Problem to work on
For every line in the material below that holds "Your", report the line.

-------- Working data --------

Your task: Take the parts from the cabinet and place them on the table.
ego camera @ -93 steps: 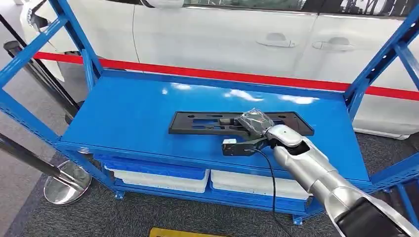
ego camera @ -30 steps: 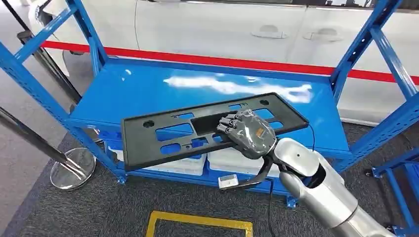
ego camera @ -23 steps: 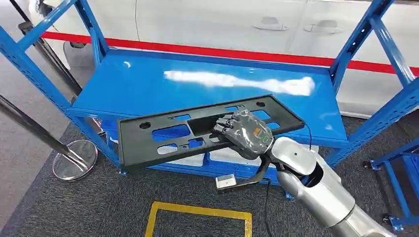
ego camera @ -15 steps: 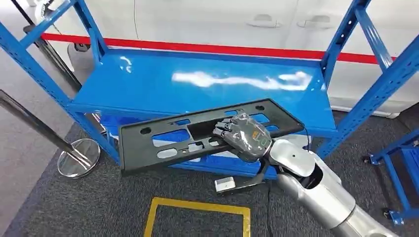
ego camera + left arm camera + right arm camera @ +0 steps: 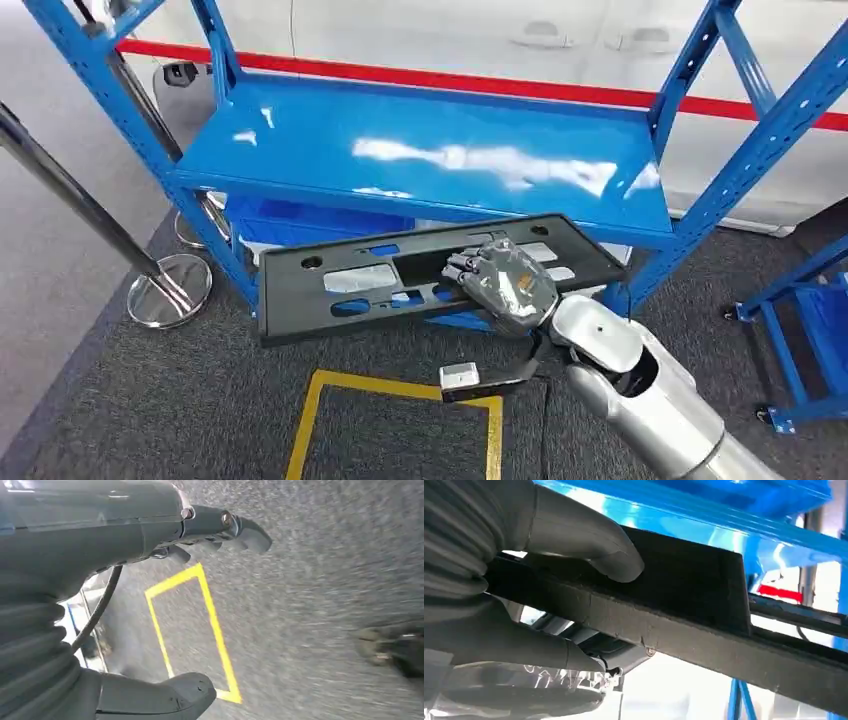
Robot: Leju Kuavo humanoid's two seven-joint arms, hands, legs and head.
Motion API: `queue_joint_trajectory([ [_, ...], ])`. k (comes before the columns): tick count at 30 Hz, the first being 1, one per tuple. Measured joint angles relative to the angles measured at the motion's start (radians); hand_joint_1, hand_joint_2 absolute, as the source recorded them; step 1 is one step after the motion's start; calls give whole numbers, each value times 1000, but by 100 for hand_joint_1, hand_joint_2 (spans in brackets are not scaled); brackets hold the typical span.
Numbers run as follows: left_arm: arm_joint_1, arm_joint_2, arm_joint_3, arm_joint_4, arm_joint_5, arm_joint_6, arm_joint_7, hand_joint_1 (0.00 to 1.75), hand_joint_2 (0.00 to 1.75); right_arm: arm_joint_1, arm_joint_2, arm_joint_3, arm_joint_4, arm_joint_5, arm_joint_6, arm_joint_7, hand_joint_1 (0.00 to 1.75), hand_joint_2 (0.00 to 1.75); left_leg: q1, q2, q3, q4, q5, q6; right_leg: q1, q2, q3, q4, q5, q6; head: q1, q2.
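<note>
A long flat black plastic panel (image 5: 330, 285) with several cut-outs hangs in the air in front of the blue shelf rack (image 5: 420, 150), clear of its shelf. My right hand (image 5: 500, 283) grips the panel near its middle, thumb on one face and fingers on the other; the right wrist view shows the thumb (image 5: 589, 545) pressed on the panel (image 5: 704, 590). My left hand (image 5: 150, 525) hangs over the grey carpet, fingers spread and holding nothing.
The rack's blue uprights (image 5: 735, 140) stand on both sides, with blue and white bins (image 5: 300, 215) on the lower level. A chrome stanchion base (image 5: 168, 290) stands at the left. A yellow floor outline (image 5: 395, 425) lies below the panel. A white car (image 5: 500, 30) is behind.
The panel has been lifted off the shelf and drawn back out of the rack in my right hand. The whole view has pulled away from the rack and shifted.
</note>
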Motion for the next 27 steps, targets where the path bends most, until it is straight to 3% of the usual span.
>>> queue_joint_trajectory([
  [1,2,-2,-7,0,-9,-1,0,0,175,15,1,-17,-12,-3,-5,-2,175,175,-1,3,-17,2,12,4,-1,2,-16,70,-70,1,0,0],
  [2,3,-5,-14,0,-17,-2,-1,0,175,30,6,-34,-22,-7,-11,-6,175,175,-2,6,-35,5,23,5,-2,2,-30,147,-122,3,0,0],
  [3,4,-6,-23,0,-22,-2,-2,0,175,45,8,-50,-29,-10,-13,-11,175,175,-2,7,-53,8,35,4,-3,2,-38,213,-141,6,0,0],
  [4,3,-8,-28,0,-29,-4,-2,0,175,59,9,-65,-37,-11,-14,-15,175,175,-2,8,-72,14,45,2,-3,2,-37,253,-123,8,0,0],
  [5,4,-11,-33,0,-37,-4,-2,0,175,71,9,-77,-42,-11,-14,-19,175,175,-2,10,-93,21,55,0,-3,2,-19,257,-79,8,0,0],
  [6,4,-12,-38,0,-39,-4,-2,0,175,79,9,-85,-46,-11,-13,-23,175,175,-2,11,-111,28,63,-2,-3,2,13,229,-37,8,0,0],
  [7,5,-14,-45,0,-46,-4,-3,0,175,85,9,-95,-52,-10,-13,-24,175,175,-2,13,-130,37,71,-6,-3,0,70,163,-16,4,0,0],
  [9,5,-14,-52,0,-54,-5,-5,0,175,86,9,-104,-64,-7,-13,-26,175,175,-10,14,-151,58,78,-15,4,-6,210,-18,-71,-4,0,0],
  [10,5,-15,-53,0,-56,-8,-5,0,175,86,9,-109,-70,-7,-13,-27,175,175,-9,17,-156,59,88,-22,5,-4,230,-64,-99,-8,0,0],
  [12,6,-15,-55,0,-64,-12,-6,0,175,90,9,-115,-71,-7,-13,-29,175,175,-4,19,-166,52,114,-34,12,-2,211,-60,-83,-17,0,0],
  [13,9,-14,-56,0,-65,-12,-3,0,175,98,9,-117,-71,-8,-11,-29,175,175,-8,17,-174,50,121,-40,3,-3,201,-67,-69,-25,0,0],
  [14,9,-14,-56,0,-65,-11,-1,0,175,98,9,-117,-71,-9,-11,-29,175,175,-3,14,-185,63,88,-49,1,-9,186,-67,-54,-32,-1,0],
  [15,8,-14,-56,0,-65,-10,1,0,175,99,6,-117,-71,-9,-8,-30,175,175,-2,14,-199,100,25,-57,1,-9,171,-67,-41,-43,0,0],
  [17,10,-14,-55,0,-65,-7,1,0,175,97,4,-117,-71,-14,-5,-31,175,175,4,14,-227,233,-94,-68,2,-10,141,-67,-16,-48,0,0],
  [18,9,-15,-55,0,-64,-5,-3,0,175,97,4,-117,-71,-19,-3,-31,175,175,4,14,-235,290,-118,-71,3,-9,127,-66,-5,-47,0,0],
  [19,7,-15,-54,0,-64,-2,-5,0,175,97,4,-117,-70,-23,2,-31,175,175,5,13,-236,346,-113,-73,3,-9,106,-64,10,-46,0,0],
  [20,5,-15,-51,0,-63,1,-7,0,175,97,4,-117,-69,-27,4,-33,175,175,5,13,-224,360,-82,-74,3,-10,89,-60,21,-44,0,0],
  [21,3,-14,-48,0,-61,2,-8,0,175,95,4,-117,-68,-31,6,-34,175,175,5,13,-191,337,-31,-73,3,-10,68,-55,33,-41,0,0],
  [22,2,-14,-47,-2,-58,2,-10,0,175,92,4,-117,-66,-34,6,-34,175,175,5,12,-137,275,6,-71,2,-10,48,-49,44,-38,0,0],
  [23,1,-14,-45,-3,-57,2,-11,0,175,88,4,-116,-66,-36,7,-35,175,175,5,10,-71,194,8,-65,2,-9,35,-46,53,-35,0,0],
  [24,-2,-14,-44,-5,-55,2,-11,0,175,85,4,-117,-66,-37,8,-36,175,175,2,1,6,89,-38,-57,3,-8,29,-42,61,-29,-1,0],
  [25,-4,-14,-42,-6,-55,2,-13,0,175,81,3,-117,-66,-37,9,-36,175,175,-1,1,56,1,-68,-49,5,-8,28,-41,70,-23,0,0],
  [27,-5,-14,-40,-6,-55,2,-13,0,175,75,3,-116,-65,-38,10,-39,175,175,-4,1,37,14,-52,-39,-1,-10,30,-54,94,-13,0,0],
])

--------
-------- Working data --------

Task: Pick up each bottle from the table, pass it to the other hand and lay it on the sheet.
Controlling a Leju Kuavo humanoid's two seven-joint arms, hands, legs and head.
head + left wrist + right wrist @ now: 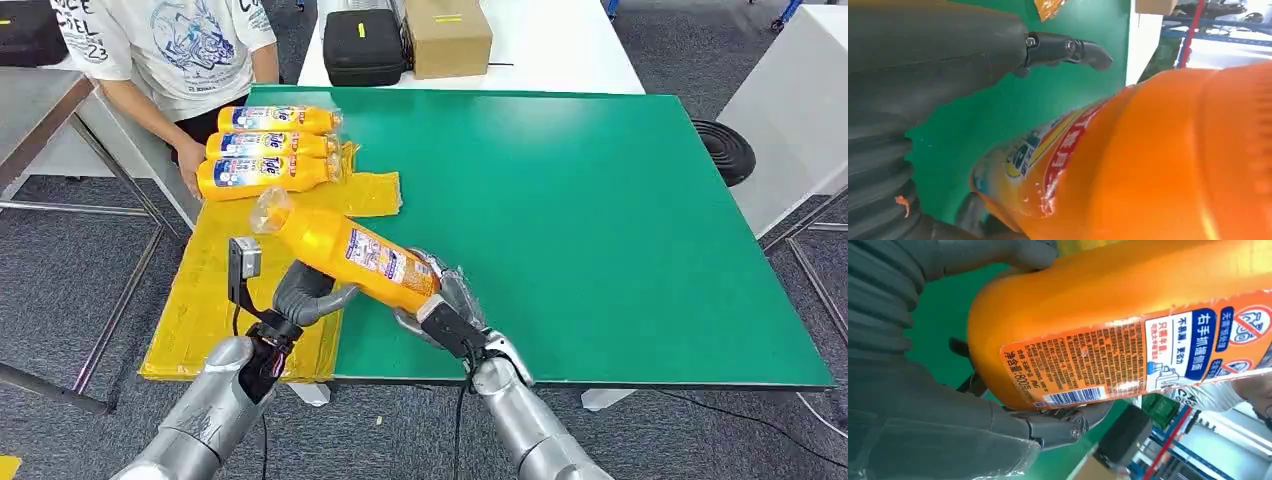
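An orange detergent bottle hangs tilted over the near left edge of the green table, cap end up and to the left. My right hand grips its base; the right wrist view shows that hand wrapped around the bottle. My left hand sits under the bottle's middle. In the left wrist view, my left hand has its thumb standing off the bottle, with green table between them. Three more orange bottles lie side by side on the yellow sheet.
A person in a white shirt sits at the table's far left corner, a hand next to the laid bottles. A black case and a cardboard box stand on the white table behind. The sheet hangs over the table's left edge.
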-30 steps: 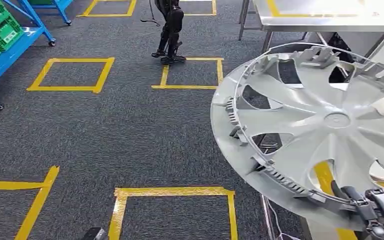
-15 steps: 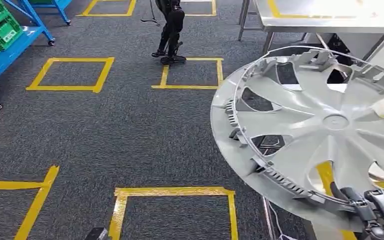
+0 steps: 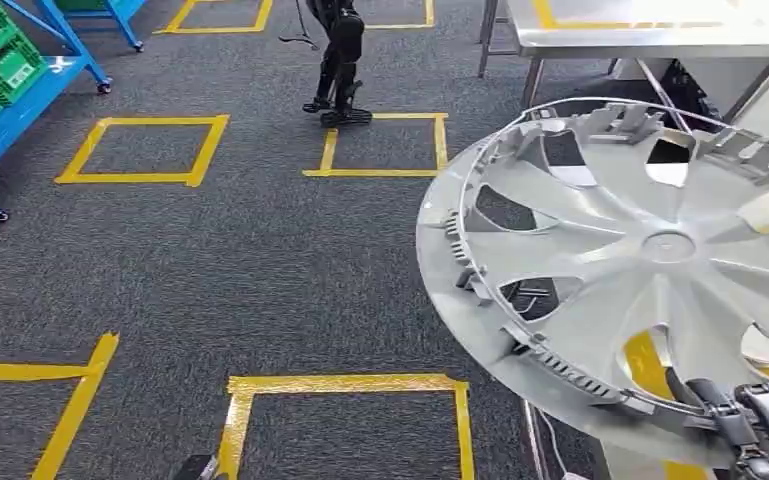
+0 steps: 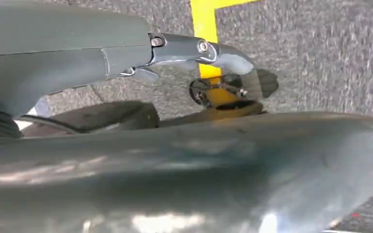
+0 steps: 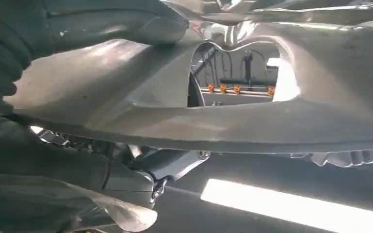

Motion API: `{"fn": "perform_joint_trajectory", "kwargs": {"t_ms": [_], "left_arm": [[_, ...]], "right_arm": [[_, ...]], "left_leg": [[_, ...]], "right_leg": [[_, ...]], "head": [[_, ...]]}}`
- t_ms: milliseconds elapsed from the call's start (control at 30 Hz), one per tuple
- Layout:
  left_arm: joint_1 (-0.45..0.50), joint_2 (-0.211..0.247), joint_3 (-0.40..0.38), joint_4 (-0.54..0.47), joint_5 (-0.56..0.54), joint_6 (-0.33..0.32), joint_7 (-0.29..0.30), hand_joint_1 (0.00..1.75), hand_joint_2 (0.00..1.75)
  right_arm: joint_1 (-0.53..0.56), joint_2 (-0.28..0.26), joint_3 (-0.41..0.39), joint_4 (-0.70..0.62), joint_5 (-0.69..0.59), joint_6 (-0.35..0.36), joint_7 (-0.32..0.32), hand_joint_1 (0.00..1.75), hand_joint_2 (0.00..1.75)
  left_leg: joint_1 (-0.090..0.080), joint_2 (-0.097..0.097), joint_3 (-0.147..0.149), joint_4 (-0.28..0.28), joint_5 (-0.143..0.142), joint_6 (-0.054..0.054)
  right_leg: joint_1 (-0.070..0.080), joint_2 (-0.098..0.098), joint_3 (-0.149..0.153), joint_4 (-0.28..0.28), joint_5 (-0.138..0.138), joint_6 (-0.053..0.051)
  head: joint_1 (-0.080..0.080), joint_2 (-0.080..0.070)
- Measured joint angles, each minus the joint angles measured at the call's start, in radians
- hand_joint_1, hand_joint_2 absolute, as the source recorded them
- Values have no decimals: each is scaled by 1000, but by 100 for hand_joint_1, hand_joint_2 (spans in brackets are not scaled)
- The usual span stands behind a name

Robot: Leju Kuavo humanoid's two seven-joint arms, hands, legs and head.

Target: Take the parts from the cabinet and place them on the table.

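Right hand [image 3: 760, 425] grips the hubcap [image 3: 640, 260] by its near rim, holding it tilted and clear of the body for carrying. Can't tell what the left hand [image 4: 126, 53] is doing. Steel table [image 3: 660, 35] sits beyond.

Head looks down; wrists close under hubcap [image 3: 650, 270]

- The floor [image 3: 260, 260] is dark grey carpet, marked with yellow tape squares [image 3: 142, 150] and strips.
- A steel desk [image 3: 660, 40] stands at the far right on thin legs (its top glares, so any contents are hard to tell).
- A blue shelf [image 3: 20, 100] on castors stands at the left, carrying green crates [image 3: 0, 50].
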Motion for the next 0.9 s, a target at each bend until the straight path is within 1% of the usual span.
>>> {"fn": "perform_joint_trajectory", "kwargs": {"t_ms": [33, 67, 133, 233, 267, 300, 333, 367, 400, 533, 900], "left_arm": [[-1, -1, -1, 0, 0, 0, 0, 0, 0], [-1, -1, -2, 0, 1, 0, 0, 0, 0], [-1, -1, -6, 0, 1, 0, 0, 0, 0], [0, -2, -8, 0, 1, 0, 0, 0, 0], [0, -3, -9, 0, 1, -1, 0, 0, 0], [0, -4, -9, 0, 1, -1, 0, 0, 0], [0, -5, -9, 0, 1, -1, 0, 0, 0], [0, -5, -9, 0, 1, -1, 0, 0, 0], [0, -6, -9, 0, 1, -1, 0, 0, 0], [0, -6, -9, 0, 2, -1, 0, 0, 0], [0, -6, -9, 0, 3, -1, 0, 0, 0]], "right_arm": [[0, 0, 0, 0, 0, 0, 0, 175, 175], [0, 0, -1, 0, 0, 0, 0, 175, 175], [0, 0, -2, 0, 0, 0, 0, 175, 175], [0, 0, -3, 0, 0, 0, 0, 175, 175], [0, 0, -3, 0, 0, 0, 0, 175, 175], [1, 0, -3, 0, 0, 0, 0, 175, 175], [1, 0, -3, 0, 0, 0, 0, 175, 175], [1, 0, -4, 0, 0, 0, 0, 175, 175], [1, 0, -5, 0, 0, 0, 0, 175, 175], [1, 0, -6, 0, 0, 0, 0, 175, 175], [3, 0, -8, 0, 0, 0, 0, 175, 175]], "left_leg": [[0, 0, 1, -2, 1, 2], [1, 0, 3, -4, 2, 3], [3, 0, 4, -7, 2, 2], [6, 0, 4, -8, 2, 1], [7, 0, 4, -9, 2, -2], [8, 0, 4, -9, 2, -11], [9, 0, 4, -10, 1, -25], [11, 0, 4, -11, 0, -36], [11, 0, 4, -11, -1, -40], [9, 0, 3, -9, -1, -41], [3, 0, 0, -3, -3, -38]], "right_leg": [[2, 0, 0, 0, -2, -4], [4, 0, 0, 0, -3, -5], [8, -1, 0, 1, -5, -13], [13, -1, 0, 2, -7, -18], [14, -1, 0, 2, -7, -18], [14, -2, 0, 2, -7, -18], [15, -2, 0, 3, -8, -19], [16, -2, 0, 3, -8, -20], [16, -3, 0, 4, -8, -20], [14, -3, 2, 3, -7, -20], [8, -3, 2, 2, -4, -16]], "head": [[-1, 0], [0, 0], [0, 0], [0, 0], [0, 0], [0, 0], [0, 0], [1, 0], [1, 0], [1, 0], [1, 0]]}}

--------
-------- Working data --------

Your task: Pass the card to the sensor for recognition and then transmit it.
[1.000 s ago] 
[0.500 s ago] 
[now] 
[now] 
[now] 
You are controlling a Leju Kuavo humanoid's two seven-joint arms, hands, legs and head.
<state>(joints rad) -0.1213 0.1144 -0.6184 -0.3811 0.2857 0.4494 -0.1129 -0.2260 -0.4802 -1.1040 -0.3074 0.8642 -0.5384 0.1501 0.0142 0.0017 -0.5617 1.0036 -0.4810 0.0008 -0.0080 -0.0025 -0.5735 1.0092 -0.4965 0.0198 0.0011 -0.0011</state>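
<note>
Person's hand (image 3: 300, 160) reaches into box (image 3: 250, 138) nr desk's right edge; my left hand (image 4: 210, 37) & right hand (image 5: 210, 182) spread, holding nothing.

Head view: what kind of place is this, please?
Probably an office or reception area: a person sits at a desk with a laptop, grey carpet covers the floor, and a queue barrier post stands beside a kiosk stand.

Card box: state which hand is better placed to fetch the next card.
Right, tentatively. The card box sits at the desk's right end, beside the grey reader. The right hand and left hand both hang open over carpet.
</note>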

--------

Answer to this task
Your task: Take the parts from the cabinet and place them on the table.
Your task: Pass the card to the sensor for recognition and then transmit it.

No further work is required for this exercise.